Laura – Munemori a parlé de nous faire voir plusieurs endroits pour sortir de la maison, ajouta-t-elle ensuite. Genji est bloqué et c’était avec lui qu’on comptait sortir… Donc j’ignore où on ira, je suis le mouvement. Je voulais passer le plus de temps possible dehors, pour me promener. Eisen m’a montré un bel endroit, ce matin, j’irai là-bas aussi pour m’entraîner et ne déranger personne. Autrement, j’avoue découvrir le village au jour le jour, comme on peut sortir, ici. Sauf si vous avez des conseils…
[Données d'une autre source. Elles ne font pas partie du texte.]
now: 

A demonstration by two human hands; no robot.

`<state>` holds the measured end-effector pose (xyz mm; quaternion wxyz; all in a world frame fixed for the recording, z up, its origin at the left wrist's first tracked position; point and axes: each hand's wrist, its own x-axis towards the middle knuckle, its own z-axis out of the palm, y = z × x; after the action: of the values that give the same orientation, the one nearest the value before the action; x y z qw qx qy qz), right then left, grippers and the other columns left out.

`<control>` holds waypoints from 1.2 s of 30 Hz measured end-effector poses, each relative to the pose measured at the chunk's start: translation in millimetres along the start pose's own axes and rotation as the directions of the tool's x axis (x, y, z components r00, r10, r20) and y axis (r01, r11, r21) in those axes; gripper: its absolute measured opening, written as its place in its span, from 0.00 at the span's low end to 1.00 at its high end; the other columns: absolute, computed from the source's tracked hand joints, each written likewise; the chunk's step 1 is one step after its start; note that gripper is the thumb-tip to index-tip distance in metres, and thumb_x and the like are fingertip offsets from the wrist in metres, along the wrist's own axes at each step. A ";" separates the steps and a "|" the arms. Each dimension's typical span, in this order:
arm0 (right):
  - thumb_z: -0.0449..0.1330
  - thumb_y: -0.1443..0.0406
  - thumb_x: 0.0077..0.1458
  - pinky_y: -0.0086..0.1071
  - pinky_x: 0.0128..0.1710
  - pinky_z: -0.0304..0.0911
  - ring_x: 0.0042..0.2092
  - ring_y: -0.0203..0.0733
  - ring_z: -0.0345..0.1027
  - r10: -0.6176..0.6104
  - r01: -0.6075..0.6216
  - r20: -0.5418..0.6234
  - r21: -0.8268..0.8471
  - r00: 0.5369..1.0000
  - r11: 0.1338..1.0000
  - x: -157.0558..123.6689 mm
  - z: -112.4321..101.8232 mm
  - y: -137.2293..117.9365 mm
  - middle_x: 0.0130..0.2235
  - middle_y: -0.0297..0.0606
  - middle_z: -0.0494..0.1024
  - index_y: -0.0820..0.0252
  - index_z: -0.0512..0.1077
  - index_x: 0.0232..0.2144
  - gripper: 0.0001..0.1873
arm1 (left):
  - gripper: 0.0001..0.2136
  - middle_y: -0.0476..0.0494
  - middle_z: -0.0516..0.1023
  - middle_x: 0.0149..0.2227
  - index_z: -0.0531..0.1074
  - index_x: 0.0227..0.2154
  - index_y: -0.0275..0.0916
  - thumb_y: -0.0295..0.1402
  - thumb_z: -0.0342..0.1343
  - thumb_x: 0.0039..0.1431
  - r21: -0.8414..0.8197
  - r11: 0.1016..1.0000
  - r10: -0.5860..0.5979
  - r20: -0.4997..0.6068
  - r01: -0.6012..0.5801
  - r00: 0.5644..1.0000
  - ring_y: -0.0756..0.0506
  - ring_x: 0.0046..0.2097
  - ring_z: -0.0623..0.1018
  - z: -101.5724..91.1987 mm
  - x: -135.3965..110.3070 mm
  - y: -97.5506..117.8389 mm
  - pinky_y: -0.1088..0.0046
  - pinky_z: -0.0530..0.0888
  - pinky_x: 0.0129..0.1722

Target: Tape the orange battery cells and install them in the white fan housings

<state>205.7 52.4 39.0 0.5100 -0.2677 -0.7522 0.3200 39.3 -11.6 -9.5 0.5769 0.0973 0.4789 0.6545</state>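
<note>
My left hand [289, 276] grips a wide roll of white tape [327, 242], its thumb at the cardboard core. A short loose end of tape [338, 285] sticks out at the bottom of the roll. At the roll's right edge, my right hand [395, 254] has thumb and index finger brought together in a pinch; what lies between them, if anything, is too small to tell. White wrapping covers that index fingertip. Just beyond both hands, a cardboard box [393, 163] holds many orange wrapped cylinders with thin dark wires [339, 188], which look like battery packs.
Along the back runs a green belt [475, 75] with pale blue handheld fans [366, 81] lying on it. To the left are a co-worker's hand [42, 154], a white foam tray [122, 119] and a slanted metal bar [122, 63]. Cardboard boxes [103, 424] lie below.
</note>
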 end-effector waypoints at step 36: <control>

C’était stupide, mais Laura n’osait pas lui dire que Kimmitsu ne lui avait pas particulièrement parlé d’elle, en dehors de son comportement assez vif, qu’elle avait claqué la porte à sa famille… Que des sujets de tension qu’elle voulait éviter, ici, avec Eisen. Il n’était pas bien, mieux valait éviter de parler de sujets qui fâchent. Si elle pouvait, elle reviendrait un autre jour, et si Himako le voulait bien. Elle se sentait tellement mieux, ici ! Difficile de dire pourquoi… L’ambiance, l’atmosphère, l’accueil de la jeune mère… Ou alors, Laura retirait inconsciemment certaines barrières parce qu’elle savait qu’Himako avait le feu, comme son frère, et qu’elle avait l’habitude de côtoyer ce genre de personnes plus vives. Et… Elle n’osait pas dire qu’elle ne se sentait pas non plus très, très bien dans la maison avec toute la famille. D’un, parce qu’il y avait Eisen et qu’elle ne voulait pas en rajouter une couche, de deux parce qu’Himako et leur père adoptif entretenaient visiblement une correspondance plus fournie et soutenue. Elle avait mille questions, mais ce serait pour une autre fois. Intérieurement, Laura était plutôt contente, elle faisait des efforts immenses ! Ne pas poser mille questions d’emblée était difficile, mais elle se modérait.